Gee whizz honey, ya gotta be joking. I have two big Kong`s that my 55 kg. - 121 lb. huge GS had. Apart from old rear tractor tyres or disgarded armored tank tracks, Kong`s were the only indestructable toys we could let him have.

It was "supposed" to be funny and give FLIPGIRL a giggle.
John Bull


----------



## Kina_A (Jun 8, 2009)

lol, blond moment on my part! I don't think placing a Kong in the bowl with the food would work to slow them down. Mine don't eat fast, but I know that if I placed a Kong in their blowl they'd take it out of there and continue eating.


----------



## John Bull (Sep 24, 2009)

Kina_A said:


> lol, blond moment on my part! I don't think placing a Kong in the bowl with the food would work to slow them down. Mine don't eat fast, but I know that if I placed a Kong in their blowl they'd take it out of there and continue eating.


Thanks Kina, ya dead right, they would just take one look at the obnoxious thing and chuck it out in disgust, then carry on eating.
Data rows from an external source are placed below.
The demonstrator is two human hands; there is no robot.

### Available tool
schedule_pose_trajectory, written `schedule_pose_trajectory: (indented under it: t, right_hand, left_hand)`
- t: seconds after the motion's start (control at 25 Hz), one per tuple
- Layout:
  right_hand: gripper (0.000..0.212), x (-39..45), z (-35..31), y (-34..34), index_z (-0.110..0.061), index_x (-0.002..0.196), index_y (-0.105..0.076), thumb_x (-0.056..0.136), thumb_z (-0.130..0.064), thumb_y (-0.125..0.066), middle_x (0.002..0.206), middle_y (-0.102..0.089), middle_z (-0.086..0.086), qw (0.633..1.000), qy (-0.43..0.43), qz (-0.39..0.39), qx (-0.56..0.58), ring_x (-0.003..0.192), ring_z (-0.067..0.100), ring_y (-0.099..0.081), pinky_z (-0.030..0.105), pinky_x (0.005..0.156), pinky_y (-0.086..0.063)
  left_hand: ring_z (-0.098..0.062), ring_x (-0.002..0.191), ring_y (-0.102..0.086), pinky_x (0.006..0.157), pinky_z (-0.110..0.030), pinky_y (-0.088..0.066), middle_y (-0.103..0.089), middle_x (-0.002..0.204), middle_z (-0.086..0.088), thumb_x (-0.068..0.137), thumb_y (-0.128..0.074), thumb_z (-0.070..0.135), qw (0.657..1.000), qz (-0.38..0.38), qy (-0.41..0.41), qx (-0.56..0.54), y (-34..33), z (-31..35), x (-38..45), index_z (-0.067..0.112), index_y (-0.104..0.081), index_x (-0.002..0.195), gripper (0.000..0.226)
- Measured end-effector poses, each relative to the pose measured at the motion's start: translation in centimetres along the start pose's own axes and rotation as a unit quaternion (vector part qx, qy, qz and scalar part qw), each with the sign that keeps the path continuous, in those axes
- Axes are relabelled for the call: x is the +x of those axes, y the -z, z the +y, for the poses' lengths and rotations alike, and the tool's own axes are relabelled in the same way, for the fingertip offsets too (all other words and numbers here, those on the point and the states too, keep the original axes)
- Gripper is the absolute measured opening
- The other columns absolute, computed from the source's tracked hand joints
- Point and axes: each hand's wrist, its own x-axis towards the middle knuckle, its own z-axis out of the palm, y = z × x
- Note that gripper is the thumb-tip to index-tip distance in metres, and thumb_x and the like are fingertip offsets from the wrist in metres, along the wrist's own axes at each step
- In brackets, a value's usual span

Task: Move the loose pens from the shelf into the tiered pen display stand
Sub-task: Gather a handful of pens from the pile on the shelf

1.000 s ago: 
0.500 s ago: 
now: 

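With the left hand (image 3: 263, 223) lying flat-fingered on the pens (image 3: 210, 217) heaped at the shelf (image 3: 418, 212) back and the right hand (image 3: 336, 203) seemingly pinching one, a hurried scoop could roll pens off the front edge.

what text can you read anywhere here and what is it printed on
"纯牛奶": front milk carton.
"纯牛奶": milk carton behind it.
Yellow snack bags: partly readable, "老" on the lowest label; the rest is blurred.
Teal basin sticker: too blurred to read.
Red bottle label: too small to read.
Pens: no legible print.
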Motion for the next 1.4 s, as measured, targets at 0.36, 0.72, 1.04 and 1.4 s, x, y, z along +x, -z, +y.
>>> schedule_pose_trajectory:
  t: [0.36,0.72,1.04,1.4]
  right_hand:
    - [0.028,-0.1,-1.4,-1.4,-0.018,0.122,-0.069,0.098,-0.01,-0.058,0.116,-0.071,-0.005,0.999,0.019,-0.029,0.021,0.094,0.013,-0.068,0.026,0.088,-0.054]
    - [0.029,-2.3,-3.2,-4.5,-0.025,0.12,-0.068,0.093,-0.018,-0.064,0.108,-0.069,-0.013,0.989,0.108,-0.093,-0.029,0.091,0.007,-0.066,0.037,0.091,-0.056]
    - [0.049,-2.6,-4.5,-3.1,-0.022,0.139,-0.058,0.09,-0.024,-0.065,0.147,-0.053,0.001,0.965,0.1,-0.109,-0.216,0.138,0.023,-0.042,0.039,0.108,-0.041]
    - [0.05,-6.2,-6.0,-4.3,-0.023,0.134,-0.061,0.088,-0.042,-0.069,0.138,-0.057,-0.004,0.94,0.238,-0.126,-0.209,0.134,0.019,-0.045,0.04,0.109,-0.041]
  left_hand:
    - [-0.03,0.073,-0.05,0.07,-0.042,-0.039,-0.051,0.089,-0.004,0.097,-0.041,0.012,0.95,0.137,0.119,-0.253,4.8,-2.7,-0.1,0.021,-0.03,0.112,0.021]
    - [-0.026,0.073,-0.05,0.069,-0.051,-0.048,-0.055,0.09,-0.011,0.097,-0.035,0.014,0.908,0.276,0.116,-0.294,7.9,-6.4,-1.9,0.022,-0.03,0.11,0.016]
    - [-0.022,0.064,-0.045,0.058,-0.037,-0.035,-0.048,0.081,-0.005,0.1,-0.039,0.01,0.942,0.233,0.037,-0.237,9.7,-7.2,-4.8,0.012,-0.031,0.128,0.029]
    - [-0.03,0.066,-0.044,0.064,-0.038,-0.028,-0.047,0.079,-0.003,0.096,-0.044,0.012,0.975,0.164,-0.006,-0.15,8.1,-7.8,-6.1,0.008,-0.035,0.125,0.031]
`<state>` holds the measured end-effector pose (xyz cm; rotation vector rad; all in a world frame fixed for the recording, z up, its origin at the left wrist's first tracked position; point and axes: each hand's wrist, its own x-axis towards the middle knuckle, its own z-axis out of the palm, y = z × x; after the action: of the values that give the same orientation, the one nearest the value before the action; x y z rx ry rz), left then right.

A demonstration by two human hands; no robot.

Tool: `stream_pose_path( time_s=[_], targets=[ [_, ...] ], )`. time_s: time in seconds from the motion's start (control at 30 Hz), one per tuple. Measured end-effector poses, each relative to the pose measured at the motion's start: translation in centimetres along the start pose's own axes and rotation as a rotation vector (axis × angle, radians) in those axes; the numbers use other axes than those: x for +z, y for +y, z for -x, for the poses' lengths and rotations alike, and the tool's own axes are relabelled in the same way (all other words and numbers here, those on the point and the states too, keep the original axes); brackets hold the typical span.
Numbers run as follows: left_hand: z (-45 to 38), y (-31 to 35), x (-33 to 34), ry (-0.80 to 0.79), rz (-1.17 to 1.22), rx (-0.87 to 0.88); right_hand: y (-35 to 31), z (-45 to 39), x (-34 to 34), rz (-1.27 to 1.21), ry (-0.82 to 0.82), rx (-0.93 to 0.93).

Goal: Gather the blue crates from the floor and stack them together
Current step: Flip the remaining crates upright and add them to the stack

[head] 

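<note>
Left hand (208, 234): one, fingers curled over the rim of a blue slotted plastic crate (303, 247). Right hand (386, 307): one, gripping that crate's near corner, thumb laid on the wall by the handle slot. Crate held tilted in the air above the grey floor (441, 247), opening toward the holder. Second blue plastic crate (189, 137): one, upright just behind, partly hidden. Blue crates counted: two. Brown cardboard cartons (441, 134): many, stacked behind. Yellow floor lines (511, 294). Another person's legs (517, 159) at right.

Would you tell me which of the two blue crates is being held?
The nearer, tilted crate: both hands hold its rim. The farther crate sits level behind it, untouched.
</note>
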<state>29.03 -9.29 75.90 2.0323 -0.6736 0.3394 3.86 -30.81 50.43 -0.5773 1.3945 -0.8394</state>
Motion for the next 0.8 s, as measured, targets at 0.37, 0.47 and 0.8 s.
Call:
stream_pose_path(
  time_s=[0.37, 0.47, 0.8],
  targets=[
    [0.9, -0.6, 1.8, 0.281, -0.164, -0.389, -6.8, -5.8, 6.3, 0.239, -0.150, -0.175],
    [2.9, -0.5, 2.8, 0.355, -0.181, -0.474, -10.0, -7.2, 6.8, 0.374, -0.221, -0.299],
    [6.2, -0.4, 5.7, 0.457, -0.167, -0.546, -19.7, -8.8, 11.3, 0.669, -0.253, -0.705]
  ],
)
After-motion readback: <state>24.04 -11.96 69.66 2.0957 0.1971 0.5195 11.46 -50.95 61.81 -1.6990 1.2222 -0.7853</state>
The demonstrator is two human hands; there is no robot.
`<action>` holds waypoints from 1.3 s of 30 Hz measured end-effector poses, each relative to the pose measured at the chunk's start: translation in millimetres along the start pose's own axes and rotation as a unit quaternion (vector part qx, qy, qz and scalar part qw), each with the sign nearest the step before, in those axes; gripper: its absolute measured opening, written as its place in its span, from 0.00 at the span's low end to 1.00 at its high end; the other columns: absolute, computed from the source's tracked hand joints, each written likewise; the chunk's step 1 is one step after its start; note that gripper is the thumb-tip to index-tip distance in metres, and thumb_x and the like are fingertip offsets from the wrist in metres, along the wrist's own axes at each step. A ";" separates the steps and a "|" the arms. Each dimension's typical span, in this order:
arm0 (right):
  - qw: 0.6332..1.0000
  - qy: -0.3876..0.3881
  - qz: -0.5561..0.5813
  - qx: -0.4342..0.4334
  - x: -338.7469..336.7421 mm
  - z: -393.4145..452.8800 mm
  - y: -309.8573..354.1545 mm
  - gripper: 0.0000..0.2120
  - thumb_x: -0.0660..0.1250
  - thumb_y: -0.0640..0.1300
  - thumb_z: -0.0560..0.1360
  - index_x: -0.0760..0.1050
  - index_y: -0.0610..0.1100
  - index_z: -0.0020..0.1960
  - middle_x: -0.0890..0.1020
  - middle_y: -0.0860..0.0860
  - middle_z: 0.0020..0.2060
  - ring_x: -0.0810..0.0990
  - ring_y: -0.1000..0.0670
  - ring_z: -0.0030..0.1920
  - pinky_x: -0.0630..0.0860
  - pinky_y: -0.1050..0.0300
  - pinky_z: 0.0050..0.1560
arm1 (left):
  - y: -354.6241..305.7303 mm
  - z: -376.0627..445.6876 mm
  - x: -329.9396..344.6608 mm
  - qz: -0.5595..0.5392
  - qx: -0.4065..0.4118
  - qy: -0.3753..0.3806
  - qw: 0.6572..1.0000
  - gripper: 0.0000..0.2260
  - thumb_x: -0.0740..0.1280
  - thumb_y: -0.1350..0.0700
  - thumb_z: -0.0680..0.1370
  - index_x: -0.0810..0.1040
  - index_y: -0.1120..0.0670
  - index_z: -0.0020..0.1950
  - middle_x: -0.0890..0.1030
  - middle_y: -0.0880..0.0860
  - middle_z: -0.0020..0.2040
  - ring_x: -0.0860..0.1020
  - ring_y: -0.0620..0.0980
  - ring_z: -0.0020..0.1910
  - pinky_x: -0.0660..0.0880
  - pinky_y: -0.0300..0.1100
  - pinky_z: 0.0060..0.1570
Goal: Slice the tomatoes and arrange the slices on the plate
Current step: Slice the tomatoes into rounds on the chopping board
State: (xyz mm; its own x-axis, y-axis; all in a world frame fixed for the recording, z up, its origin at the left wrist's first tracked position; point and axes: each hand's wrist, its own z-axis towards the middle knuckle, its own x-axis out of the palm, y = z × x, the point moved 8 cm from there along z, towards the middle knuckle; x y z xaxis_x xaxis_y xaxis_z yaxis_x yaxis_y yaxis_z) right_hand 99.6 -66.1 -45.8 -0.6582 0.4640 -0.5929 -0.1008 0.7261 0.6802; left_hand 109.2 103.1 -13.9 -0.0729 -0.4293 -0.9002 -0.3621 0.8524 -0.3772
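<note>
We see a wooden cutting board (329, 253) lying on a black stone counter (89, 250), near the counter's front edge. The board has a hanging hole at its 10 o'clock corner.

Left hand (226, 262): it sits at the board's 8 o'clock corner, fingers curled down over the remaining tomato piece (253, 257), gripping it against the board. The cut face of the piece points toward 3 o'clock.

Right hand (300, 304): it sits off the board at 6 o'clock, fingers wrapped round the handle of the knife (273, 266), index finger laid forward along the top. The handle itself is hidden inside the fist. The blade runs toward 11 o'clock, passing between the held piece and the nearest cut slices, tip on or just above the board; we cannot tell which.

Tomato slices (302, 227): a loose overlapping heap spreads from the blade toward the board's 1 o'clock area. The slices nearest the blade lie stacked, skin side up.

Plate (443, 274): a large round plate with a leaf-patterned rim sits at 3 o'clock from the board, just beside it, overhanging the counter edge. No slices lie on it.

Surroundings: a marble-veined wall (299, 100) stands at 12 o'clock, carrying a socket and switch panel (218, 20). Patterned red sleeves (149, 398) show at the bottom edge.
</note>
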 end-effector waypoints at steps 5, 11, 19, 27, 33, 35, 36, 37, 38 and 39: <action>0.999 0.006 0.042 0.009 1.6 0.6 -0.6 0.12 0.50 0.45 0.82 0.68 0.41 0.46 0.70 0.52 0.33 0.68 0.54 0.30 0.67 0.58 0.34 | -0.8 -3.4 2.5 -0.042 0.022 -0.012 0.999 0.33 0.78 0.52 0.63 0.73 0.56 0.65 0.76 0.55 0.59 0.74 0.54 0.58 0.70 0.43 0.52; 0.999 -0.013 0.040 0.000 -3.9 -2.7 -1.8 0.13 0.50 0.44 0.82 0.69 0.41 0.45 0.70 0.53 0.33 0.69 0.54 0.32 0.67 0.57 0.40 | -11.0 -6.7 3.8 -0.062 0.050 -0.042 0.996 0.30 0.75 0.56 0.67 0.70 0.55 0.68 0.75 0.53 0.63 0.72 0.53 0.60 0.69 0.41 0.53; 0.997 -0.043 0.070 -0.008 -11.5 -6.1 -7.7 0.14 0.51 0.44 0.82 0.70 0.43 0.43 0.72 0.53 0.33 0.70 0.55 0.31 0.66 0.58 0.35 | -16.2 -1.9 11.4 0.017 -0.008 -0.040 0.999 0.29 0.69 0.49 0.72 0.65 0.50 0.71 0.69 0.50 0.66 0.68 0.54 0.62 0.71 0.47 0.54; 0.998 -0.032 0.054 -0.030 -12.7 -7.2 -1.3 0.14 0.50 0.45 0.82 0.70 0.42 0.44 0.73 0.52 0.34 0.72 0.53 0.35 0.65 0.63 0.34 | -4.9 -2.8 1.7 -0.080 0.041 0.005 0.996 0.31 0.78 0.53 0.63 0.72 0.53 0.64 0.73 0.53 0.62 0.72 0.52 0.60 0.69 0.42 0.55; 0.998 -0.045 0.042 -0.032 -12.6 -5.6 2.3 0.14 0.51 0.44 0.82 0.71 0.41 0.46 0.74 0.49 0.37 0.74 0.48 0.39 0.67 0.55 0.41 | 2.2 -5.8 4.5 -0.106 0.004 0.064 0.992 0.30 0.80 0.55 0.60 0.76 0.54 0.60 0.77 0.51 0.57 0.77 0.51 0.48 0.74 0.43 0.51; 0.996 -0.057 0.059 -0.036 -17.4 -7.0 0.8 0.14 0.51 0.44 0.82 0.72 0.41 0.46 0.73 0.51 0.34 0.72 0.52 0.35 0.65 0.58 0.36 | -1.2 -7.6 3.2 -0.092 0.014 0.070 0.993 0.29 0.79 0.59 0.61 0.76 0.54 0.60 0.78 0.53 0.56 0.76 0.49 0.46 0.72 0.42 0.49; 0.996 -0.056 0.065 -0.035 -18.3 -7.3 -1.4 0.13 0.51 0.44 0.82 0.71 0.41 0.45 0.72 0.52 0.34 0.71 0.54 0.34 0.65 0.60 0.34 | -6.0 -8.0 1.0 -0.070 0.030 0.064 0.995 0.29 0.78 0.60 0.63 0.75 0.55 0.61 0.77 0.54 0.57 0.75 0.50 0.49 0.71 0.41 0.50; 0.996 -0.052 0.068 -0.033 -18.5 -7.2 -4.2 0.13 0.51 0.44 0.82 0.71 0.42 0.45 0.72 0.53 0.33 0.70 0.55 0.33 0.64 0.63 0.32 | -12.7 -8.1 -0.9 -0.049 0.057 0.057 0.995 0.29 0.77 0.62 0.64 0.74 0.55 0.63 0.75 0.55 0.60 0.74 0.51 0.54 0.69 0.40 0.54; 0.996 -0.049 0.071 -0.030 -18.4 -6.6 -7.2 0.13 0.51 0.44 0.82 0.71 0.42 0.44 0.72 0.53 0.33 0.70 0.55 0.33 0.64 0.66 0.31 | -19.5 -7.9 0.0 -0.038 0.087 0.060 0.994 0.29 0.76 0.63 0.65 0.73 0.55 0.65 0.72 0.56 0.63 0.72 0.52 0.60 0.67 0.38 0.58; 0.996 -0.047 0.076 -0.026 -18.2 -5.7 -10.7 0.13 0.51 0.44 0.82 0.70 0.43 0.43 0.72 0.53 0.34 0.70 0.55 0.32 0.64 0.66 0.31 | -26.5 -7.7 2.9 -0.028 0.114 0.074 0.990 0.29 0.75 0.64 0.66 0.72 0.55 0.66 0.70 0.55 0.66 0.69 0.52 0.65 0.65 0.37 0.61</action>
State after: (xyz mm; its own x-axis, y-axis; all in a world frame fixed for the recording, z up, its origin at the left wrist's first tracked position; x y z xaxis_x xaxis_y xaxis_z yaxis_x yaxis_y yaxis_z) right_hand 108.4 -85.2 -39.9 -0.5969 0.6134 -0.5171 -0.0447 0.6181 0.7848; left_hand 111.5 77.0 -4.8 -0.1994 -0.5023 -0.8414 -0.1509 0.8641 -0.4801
I did think you Canadians were bright enough to spot my literal trip-wire, even a dumb Limey would grab that one.
My very best wishes to you - John Bull


----------



## Kina_A (Jun 8, 2009)

John Bull said:


> I did think you Canadians were bright enough to spot my literal trip-wire, even a dumb Limey would grab that one.
> My very best wishes to you - John Bull


Going on a much needed vacation, I guess the brain is already there!! lol


----------



## Cracker (May 25, 2009)

John,
I am so sorry for your loss. I too think there may have been something else going on besides bloat as the symptoms do not really seem to fit...
I have seen bloat happen myself..just this summer at my friend's cottage his dobe developed it.
He simply acted "strange" as the friend described...he brought the dog down to the dock and he was slightly hunched, paced/wouldn't settle, his gums were pale and he had a "tight as a drum" abdomen. I told them to get in the truck and drive towards one of the nearby towns, while the daughter and I called all the vets there trying to find one that was open. 
We finally located a local vet who was able to put a shunt in through his ribs to release the pressure and then the owner's drove the dog into Toronto to the E-vet for surgery. If we hadn't caught it in the time that we did (minutes after the behaviour began) he may not have made it. Thank god he did.
He hadn't eaten his dinner yet at all. We think on one of his runs into the lake, "eating waves" he ingested water and air and that was enough to trigger the bloating.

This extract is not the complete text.